Notifiable transactions

1.   Pursuant to Article 19 of Regulation (EU) No 596/2014 and in addition to transactions referred to in Article 19(7) of that Regulation, persons discharging managerial responsibilities within an issuer or an emission allowance market participant and persons closely associated with them shall notify the issuer or the emission allowance market participant and the competent authority of their transactions.

Those notified transactions shall include all transactions conducted by persons discharging managerial responsibilities on their own account relating, in respect of the issuers, to the shares or debt instruments of the issuer or to derivatives or other financial instruments linked thereto, and in respect of emission allowance market participants, to emission allowances, to auction products based thereon or to derivatives relating thereto.

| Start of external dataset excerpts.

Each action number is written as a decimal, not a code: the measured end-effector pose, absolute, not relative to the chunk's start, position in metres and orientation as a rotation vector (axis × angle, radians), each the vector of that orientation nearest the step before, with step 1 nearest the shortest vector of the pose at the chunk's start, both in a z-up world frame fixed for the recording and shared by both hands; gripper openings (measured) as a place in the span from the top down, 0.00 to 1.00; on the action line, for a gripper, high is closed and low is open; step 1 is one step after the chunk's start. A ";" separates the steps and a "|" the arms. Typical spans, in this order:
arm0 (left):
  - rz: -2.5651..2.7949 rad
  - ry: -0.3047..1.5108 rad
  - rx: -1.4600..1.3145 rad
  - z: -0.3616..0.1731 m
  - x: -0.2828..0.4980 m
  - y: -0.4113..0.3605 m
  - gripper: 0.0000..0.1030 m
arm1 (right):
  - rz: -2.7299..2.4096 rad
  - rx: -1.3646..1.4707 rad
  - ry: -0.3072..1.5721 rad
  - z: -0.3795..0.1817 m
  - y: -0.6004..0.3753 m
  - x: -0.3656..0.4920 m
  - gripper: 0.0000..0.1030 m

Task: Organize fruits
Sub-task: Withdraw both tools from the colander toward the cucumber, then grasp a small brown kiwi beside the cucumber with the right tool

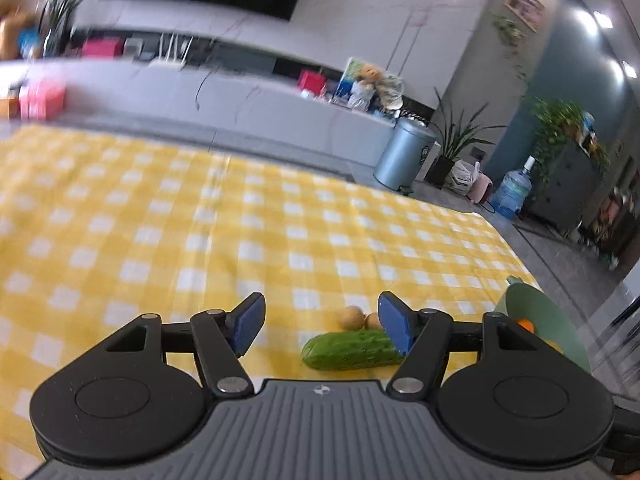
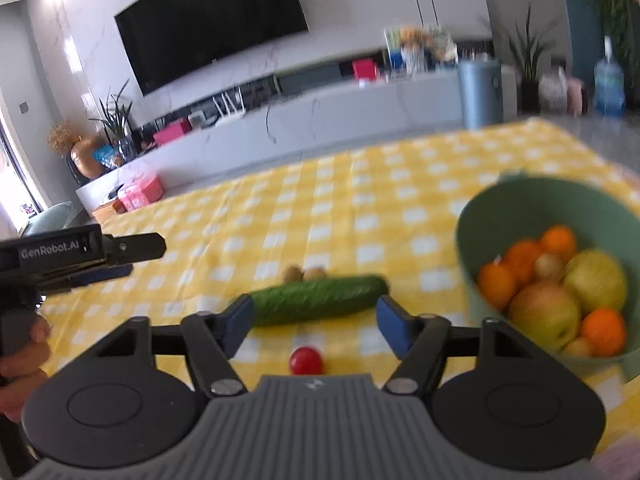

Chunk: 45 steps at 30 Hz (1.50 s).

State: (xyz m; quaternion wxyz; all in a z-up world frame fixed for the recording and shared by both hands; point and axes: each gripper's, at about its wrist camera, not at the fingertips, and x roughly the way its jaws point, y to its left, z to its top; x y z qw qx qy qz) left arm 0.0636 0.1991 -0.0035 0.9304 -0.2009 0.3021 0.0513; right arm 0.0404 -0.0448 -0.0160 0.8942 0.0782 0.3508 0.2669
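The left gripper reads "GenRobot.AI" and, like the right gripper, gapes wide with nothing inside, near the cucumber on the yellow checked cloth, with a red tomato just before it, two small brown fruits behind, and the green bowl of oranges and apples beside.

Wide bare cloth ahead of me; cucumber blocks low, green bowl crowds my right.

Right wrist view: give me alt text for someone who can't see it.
The right tool is open over a yellow checked tablecloth, a cucumber just beyond its tips and a cherry tomato below. A green bowl of fruit sits right; the left tool enters from the left.
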 end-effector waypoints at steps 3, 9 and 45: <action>0.097 0.640 -0.469 -0.016 0.067 0.210 0.26 | 0.558 0.204 0.799 -0.016 -0.034 0.054 0.43; 0.108 0.665 -0.514 -0.034 0.073 0.221 0.26 | 0.473 0.191 0.996 -0.009 -0.007 0.098 0.64; 0.108 0.738 -0.537 -0.056 0.084 0.231 0.26 | 0.510 0.227 1.132 -0.072 0.038 0.204 0.72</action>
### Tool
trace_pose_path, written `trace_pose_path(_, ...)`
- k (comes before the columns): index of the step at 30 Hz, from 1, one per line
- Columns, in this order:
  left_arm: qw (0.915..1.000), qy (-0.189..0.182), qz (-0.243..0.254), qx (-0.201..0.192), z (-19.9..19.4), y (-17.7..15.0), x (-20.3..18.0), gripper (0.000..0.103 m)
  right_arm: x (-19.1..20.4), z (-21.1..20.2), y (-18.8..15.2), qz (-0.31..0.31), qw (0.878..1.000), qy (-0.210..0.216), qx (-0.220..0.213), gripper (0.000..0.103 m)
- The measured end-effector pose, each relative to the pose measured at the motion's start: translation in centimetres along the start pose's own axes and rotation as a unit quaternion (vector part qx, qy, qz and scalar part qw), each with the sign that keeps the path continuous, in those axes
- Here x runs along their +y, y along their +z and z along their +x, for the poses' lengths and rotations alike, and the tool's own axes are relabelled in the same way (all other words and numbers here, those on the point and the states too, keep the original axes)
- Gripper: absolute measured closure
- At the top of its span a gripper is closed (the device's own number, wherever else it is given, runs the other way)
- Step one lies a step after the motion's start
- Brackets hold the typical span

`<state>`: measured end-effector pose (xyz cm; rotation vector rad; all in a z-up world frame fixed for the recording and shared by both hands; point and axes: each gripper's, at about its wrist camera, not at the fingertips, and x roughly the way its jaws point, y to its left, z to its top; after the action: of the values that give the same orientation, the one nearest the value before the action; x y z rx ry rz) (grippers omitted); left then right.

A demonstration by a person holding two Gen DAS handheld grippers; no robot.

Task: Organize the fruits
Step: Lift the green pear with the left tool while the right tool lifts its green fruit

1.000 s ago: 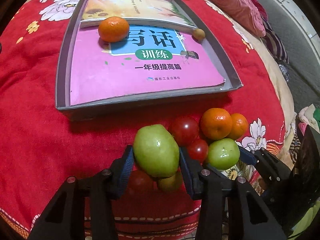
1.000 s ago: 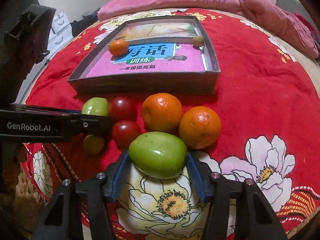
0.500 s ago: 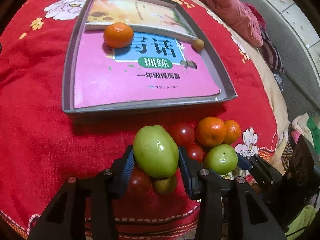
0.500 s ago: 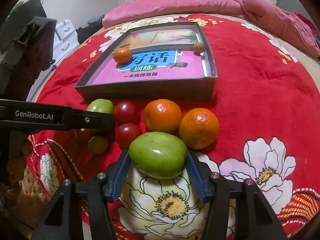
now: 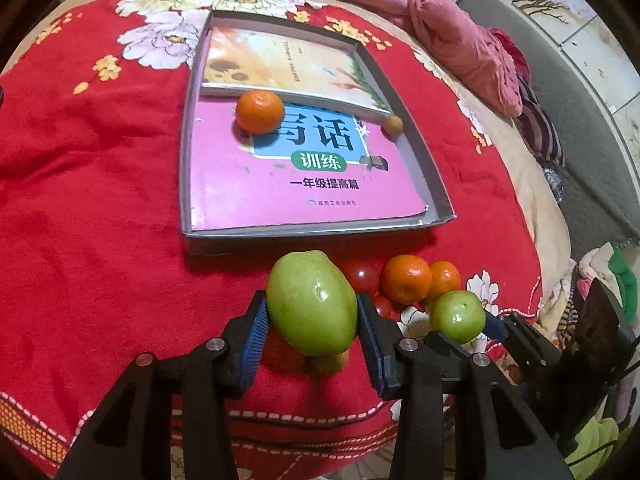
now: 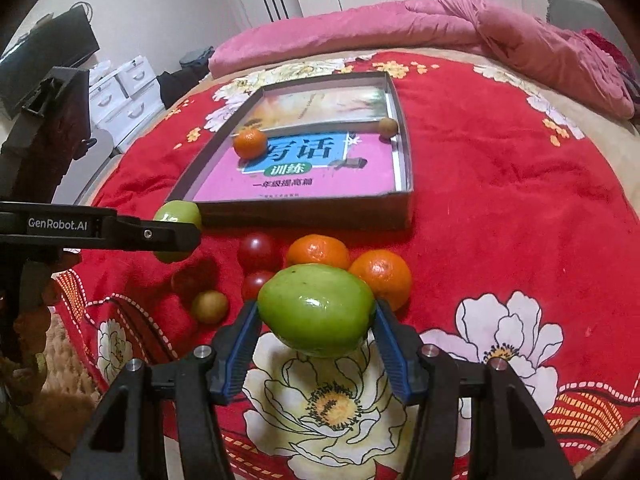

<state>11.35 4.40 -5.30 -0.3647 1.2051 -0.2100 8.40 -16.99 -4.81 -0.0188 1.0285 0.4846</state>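
Jaws of the left gripper (image 5: 312, 320) are closed snugly on a large green fruit (image 5: 311, 302), which hangs clear above the red bedspread (image 5: 100, 208), just short of the near wall of the grey box (image 5: 404, 112). In that left view the box, lined with two books, holds only one orange (image 5: 260, 112) and a small brown fruit (image 5: 393, 124) against its right wall. On the bedspread behind the held fruit sit two more oranges (image 5: 406, 279), a cherry tomato (image 5: 362, 276), and part of a red fruit and a small one mostly hidden under the jaws. To the right, a smaller green fruit (image 5: 458, 316) sits in the other gripper's grip.

From the right wrist, the right gripper (image 6: 316, 328) has its jaws pressed on both sides of the second green fruit (image 6: 316, 309), lifted over the flower print. Beyond it lie two oranges (image 6: 318, 251), two tomatoes (image 6: 259, 249), a small brown fruit (image 6: 209, 307), and what looks like a dark red fruit in shadow beside it, hard to make out. The left gripper's fruit shows at the box's near left corner.

So the job seems early: two pieces are in the box, two are in hand and not yet placed, and roughly six or seven remain on the bed.
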Motion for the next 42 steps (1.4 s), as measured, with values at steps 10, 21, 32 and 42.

2.   Those notified transactions shall include the following:

(a)

acquisition, disposal, short sale, subscription or exchange;

(b)

acceptance or exercise of a stock option, including of a stock option granted to managers or employees as part of their remuneration package, and the disposal of shares stemming from the exercise of a stock option;

(c)

entering into or exercise of equity swaps;

(d)

transactions in or related to derivatives, including cash-settled transaction;

(e)

entering into a contract for difference on a financial instrument of the concerned issuer or on emission allowances or auction products based thereon;

(f)

acquisition, disposal or exercise of rights, including put and call options, and warrants;

(g)

subscription to a capital increase or debt instrument issuance;

(h)

transactions in derivatives and financial instruments linked to a debt instrument of the concerned issuer, including credit default swaps;

(i)

conditional transactions upon the occurrence of the conditions and actual execution of the transactions;

(j)

automatic or non-automatic conversion of a financial instrument into another financial instrument, including the exchange of convertible bonds to shares;

(k)

gifts and donations made or received, and inheritance received;

(l)

transactions executed in index-related products, baskets and derivatives, insofar as required by Article 19 of Regulation (EU) No 596/2014;

(m)

transactions executed in shares or units of investment funds, including alternative investment funds (AIFs) referred to in Article 1 of Directive 2011/61/EU of the European Parliament and of the Council (4), insofar as required by Article 19 of Regulation (EU) No 596/2014;

(n)

transactions executed by manager of an AIF in which the person discharging managerial responsibilities or a person closely associated with such a person has invested, insofar as required by Article 19 of Regulation (EU) No 596/2014;

(o)

transactions executed by a third party under an individual portfolio or asset management mandate on behalf or for the benefit of a person discharging managerial responsibilities or a person closely associated with such a person;

(p)

borrowing or lending of shares or debt instruments of the issuer or derivatives or other financial instruments linked thereto.

Article 11

Entry into force and application

This Regulation shall enter into force on the twentieth day following that of its publication in the Official Journal of the European Union.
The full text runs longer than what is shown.